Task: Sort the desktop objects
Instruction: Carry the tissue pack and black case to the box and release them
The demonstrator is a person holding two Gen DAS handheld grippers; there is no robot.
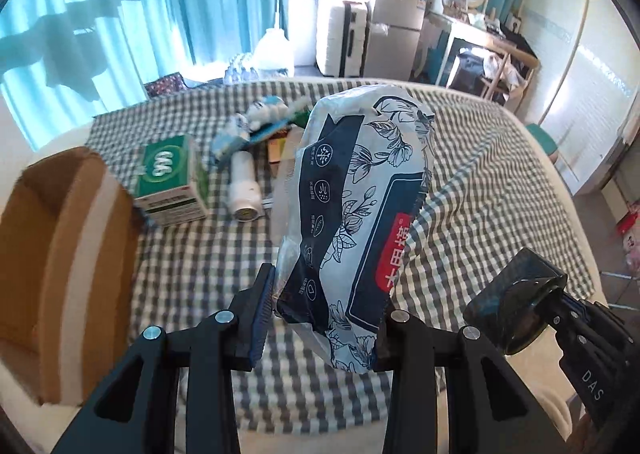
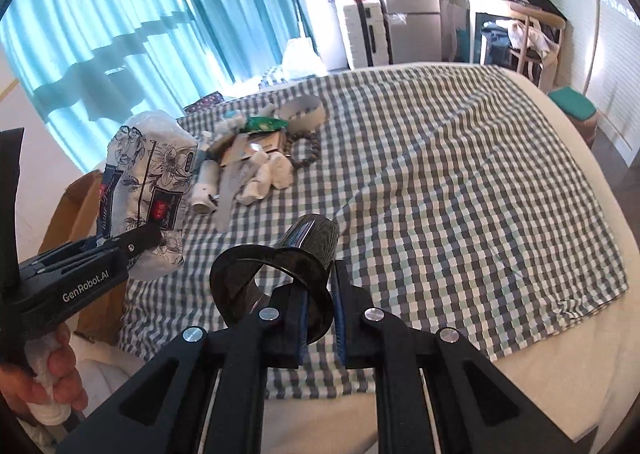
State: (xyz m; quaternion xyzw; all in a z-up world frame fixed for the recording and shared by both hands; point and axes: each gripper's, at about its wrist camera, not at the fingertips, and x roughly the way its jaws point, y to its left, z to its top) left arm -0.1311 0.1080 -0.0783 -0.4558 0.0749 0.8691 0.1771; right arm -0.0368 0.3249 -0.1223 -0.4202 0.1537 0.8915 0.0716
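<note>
Checked cloth (image 2: 460, 174): grey, white and pale green squares, over a cream-white bed (image 2: 568, 366).
Tissue pack (image 1: 356, 214): white wrapper, navy line-drawn flowers, navy panels, one red label with white characters.
Carton (image 1: 172, 178): green and white, white oval rings on its green face.
Cardboard box (image 1: 60, 254): plain brown, pale tape stripe.
Bottle (image 1: 244, 186): white.
Cylinder (image 2: 308, 242): glossy black with a fine dark weave.
Grippers, left (image 1: 324, 318) and right (image 2: 322, 318): black, blue ribbed pads.
Curtains (image 2: 140, 14): turquoise.
Bead bracelet (image 2: 306, 152): dark grey-brown.
</note>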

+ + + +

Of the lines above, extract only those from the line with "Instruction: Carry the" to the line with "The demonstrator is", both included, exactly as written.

[Result of this exercise]
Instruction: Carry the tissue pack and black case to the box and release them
The demonstrator is a person holding two Gen DAS handheld grippers; there is no robot.

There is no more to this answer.